And then get this equation for the plane using the normal vector. That also works and it gives you the same formula. If you are curious of the exercise, do it again using parametrics and using cross-product to get the plane equation. That is how we get the tangent plane. And now what this approximation formula here says is that, in fact, the graph of a function is close to the tangent plane. If we were moving on the tangent plane, this would be an actual equality. Delta z would be a linear function of delta x and delta y. And the graph of a function is near the tangent plane, but is not quite the same, so it is only an approximation for small delta x and small delta y.
The approximation formula says the graph of f is close to its tangent plane. And we can use that formula over here now to estimate how the value of f changes if I change x and y at the same time. Questions about that? Now that we have caught up with what we were supposed to see on Tuesday, I can tell you now about max and min problems. That is going to be an application of partial derivatives to look at optimization problems.
Maybe ten years from now, when you have a real job, your job might be to actually minimize the cost of something or maximize the profit of something or whatever. But typically the function that you will have to strive to minimize or maximize will depend on several variables. If you have a function of one variable, you know that to find its minimum or its maximum you look at the derivative and set that equal to zero. And you try to then look at what happens to the function. Here it is going to be kind of similar, except, of course, we have several derivatives.
For today we will think about a function of two variables, but it works exactly the same if you have three variables, ten variables, a million variables. The first observation is that if we have a local minimum or a local maximum then both partial derivatives, so partial f partial x and partial f partial y, are both zero at the same time. Why is that? Well, let's say that f of x is zero. That means when I vary x to first order the function doesn't change. Maybe that is because it is going through...
If I look only at the slice parallel to the x-axis then maybe I am going through the minimum. But if partial f, partial y is not 0 then actually, by changing y, I could still make a value larger or smaller. That wouldn't be an actual maximum or minimum. It would only be a maximum or minimum if I stay in the slice. But if I allow myself to change y that doesn't work. I need actually to know that if I change y the value will not change either to first order.
That is why you also need partial f, partial y to be zero. Now, let's say that they are both zero. Well, why is that enough? It is essentially enough because of this formula telling me that if both of these guys are zero then to first order the function doesn't change. Then, of course, there will be maybe quadratic terms that will actually turn that, you know, this won't really say that your function is actually constant. It will just tell you that maybe it will actually be quadratic or higher order in delta x and delta y.
That is what you expect to have at a maximum or a minimum. The condition is the same thing as saying that the tangent plane to the graph is actually going to be horizontal. And that is what you want to have. Say you have a minimum, well, the tangent plane at this point, at the bottom of the graph is going to be horizontal. And you can see that on this equation of a tangent plane, when both these coefficients are 0 that is when the equation becomes z equals constant: the horizontal plane.
Does that make sense?
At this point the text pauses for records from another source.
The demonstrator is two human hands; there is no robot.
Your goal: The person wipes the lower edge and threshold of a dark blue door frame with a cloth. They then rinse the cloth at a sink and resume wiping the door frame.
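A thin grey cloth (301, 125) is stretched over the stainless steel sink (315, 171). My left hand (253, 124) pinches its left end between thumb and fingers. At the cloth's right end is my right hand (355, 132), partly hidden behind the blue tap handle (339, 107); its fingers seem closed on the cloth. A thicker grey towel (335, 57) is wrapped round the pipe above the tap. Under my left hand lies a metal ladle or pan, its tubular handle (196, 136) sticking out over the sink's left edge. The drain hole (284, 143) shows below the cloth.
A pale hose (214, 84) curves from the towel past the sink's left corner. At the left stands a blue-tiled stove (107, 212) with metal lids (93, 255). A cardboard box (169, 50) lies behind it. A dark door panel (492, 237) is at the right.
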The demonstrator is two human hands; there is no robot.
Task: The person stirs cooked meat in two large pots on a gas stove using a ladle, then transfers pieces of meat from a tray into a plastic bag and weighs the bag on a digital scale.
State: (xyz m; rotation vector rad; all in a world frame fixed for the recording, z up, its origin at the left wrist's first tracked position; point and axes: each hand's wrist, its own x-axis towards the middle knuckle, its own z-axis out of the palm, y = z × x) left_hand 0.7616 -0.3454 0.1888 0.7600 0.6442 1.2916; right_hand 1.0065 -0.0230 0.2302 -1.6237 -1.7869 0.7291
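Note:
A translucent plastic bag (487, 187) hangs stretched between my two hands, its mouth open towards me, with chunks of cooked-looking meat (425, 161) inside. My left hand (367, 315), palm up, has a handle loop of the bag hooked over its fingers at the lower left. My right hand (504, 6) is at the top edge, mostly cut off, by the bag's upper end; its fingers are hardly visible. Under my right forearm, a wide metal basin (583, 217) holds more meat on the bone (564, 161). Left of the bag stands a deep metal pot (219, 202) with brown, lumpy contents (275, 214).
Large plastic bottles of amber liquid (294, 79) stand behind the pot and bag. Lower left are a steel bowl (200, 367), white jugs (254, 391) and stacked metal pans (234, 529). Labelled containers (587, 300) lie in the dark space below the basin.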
We will have a name for this kind of point because, actually, what we will see very soon is that these conditions are necessary but are not sufficient. There are actually other kinds of points where the partial derivatives are zero. Let's give a name to this. We say the definition is (x0, y0) is a critical point of f -- -- if the partial derivative, with respect to x, and partial derivative with respect to y are both zero. Generally, you would want all the partial derivatives, no matter how many variables you have, to be zero at the same time. Let's see an example.
Let's say I give you the function f(x;y)= x^2 - 2xy 3y^2 2x - 2y. And let's try to figure out whether we can minimize or maximize this. What we would start doing immediately is taking the partial derivatives. What is f sub x? It starts with 2x - 2y 0 2. Remember that y is a constant so this differentiates to zero. Now, if we do f sub y, that is going to be 0-2x 6y-2. And what we want to do is set these things to zero. And we want to solve these two equations at the same time. An important thing to remember, and maybe I should have told you a couple of weeks ago already, if you have two equations to solve, well, it is very good to try to simplify them by adding them together or whatever, but you must keep two equations. If you have two equations, you shouldn't end up with just one equation out of nowhere.
For example here, we can certainly simplify things by summing them together. If we add them together, well, the x's cancel and the constants cancel. In fact, we are just left with 4y for zero. That is pretty good. That tells us y should be zero. But then we should, of course, go back to these and see what else we know. Well, now it tells us, if you put y = 0 it tells you 2x 2 = 0. That tells you x = - 1. We have one critical point that is (x, y) = (- 1; 0). Any questions so far? No. Well, you should have a question. The question should be how do we know if it is a maximum or a minimum?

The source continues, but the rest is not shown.